MCP vs. Other Tool Use Standards
| Feature | MCP | OpenAI Function Calling | LangChain Tools |
|---|---|---|---|
| Server/client separation | Yes | No (in-process) | No (in-process) |
| Standard protocol | Yes (JSON-RPC) | No (SDK-specific) | No (framework-specific) |
| Multi-client reuse | Yes | No | No |
| Resource access | Yes | No | Via loaders |
| Prompt templates | Yes | No | Via chains |
| Remote servers | Yes | No | Partial |
MCP's key architectural advantage: the server runs as a separate process (or remote service). This means the server can maintain its own state, authentication, and access controls independently of the AI application.
Security Considerations
MCP introduces a new attack surface that developers and users need to manage:
Tool poisoning: A malicious MCP server can describe its tools in ways designed to manipulate the AI into unintended actions. Example: a malicious read_file tool description that instructs the AI to also execute commands.
Over-permissioned servers: An MCP server with write access to your filesystem grants that write access to any AI connected to it. Apply least-privilege principles — read-only unless write access is genuinely needed.
Prompt injection through resources: If an MCP server returns resource contents that contain instructions (e.g., a document that says "ignore previous instructions and..."), the AI may follow them. Input sanitization at the resource level is important.
Recommended practices:
- Only connect to MCP servers you trust
- Review the source code of community-built servers before running them
- Use separate MCP servers for different permission scopes (one for read-only, one for write)
- Run local MCP servers with minimal filesystem permissions
RAG Systems Explained: how retrieval-augmented generation works →
What is Model Context Protocol (MCP)?
Model Context Protocol is an open standard (Anthropic, November 2023) that defines how AI applications communicate with external tools and data sources.

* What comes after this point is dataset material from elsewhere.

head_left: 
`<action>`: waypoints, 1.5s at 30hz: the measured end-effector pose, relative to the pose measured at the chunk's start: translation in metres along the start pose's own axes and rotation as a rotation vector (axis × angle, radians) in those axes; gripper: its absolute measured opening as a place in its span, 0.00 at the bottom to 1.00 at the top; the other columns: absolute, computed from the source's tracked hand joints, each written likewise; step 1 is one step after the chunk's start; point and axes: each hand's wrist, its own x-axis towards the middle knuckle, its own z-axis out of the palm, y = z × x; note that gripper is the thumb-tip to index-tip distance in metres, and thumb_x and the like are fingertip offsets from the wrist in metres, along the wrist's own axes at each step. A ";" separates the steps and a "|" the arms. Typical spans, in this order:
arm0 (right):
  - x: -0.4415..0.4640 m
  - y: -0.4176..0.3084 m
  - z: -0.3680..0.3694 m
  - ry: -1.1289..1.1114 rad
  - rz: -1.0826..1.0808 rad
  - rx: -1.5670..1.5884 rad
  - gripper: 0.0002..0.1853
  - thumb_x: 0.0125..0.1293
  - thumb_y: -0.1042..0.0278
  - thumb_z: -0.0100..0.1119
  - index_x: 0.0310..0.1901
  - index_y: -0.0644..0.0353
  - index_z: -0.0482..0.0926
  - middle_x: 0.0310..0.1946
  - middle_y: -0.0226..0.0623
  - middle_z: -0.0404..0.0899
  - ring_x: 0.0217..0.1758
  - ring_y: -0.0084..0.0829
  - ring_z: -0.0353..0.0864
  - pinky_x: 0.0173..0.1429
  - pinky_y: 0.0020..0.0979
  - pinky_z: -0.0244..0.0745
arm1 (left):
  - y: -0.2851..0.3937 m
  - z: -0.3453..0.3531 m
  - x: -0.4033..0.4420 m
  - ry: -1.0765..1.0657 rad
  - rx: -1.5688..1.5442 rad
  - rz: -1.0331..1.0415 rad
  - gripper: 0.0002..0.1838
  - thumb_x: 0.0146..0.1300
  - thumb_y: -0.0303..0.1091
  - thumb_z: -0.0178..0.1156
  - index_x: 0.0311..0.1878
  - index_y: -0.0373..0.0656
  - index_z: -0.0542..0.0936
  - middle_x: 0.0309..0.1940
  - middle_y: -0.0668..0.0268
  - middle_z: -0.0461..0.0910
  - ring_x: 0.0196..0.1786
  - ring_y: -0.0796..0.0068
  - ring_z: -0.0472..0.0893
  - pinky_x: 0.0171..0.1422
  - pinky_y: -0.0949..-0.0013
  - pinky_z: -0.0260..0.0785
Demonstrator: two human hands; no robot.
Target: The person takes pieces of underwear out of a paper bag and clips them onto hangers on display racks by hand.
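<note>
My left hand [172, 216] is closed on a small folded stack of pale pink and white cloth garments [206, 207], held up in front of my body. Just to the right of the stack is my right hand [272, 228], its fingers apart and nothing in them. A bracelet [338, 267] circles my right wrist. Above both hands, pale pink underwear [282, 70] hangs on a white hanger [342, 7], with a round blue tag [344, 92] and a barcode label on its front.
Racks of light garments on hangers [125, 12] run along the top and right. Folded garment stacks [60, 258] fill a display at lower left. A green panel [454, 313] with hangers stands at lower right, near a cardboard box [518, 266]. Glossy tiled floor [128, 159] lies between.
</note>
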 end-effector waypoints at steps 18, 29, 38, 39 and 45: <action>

It works like a 'USB-C port for AI' — instead of each AI app needing custom integration code for every tool, MCP provides a standard interface that any client and server can use.
What is the difference between MCP and function calling?
Function calling lets an LLM decide when to invoke a predefined function. MCP is higher-level — it defines how an AI client discovers and calls tools provided by a separate server process. MCP can use function calling internally and adds the server architecture layer that function calling alone doesn't provide.
Is MCP secure?
MCP security depends on implementation. Risks include tool poisoning, over-permissioned servers, and prompt injection through retrieved data. Run only trusted MCP servers, apply least-privilege access, and review what capabilities each server exposes before connecting.